Domingo cualquiera

Hacía mucho tiempo que no sentía aquella sensación. Las náuseas. El pensar que no se pertenece al cuerpo en el que se habita, sentirse más afuera que dentro, desconectada de la realidad, no ser conciente de las acciones y menos de las palabras. Malditas palabras, que balbucea y no entiende ni sabe muy bien por qué lo ha hecho. Las parálisis. 
Recuerda bien esas intermetiencias, sobre todo en su etapa adolescente. Pero, ¿por qué ahora? 
Solo quería pertenecer a este momento. Sentir el aire que respiraba. Agradecer el sol de enero sentada en un banco con un libro.
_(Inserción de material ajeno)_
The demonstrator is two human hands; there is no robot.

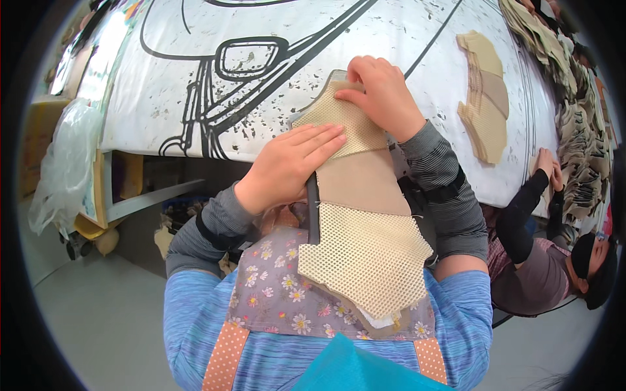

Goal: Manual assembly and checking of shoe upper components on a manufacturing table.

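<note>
A long cut fabric panel (pixel 365 176), cream mesh at both ends with a smooth tan band across the middle, lies from the table edge down over my lap. Its layers show at the lower end, and a grey layer peeks out under its far end. My left hand (pixel 290 159) rests flat on the panel's left side, fingers stretched over the upper mesh. At the far right corner my right hand (pixel 385 94) is closed, thumb and curled fingers pinching the panel's edge. A dark straight strip (pixel 313 212) runs along the panel's left edge, below my left hand.
A stack of similar panels (pixel 486 98) lies on the white table (pixel 313 58) at the right. Fabric piles (pixel 577 143) line the far right edge, where a co-worker's hands (pixel 548 168) rest. A clear plastic bag (pixel 68 163) hangs at the left.
</note>
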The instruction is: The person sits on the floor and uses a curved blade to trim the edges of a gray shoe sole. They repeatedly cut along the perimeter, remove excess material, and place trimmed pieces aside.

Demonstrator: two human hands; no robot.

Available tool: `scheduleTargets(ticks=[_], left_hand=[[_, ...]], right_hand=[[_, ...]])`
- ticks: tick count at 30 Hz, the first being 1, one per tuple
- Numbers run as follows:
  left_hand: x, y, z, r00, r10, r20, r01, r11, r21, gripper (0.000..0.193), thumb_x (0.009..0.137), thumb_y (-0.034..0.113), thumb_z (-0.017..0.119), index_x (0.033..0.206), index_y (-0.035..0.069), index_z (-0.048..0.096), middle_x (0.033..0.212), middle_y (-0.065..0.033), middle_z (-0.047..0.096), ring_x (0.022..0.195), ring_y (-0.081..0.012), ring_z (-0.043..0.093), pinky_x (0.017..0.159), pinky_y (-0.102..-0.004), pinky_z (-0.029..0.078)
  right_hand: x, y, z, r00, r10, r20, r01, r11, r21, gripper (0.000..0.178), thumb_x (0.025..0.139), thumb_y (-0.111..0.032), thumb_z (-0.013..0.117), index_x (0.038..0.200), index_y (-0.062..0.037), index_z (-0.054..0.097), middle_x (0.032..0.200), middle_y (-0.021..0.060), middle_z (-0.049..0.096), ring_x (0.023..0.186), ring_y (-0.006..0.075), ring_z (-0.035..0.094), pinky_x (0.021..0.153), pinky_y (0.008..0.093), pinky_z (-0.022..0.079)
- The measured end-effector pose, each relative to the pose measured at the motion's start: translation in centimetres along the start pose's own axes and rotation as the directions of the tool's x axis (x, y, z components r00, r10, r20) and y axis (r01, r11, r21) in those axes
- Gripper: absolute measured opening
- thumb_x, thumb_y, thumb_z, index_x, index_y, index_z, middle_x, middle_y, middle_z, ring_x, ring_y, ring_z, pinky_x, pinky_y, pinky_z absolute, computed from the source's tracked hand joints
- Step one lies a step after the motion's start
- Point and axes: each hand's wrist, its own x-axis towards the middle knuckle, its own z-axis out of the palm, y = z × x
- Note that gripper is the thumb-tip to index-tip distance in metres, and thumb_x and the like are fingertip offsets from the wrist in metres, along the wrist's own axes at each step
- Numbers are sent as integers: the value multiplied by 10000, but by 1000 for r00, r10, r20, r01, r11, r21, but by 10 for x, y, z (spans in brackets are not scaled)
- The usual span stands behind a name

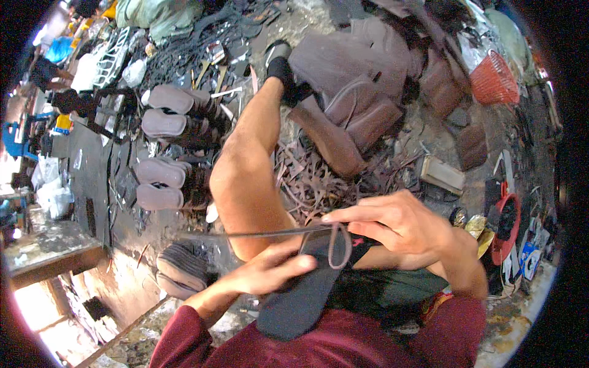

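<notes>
A flat dark shoe sole (294, 306) lies slanting over my lap, against my maroon shirt. My left hand (267, 270) grips its left edge, thumb on top and fingers partly hidden. A narrow strap loop (332, 248) stands up from the sole's far end. Across that end runs a long, thin dark strip (264, 233), reaching out to the left past my bare knee. My right hand (396, 224) pinches the strip beside the loop, index finger stretched along it. How the strip meets the sole is hidden by my fingers.
Pairs of brown-grey soled footwear (162, 175) stand in a row at left. A striped sandal pair (181, 270) sits nearer. Brown leather pieces (350, 55) and scraps (319, 178) cover the floor ahead. At right are a red basket (494, 80), a block (442, 175) and a red-rimmed round container (506, 214).
</notes>
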Motion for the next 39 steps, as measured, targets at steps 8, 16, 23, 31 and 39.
scheduleTargets(ticks=[8,16,23,31,39], left_hand=[[50,22,80,723,335,-604,-597,743,-302,566,900,324,707,1380,149,463,1213,-69,657,1086,-267,625,959,-472,479],[74,31,84,788,14,-616,-449,698,-558,363,908,287,668,1203,83,615,1147,-54,690,1019,-223,662,959,-372,506],[60,-13,84,662,-40,-749,-388,836,-387,199,873,313,629,965,138,607,883,-14,616,804,-189,599,735,-331,509],[27,-7,67,805,70,-589,-245,944,-223,349,773,143,678,1090,21,595,1004,-67,655,868,-185,626,795,-346,522],[-19,55,-1,355,420,-835,-902,389,-188,949,660,56,562,1549,57,230,1278,-166,573,997,-239,626,883,-337,522]], right_hand=[[-48,-18,88,585,117,-803,-50,993,109,437,990,-158,536,1381,36,513,816,132,570,688,222,557,646,330,468],[-134,22,156,485,13,-874,-307,939,-156,475,1017,-272,504,1405,2,493,901,158,668,705,338,626,671,430,507],[-125,3,111,701,200,-684,-376,920,-116,457,978,-239,553,1411,-97,520,805,92,625,660,287,616,609,414,498],[-38,18,107,641,-36,-767,-90,988,-123,339,996,-165,524,1314,-63,584,969,127,693,809,293,665,721,370,531],[-82,94,61,-48,645,-763,-111,755,646,544,1019,-416,486,1516,-227,368,709,2,500,507,78,422,419,217,347]])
Saborear las copas de vino con las amigas. Los bailoteos mientras se arreglaba delante del espejo. Ir a trabajar derrochando ilusión. Saludar con ganas al vecino en el ascensor. 
Estamos tan contaminados de esa felicidad graciosa y fácil que a una le cuesta digerir la propia pena. Los días en que una no pertenece a una misma. Lo mejor que puede hacer es leer un libro entre burbujas, a la luz de una vela, olor a vainilla e indie triste sonando en bucle.
Mi abuela siempre decía que las frivolidades son un gran anesteciante de los vacíos existenciales.

Y todo vuelve a girar.

Sobre todo. Nunca preguntes por qué.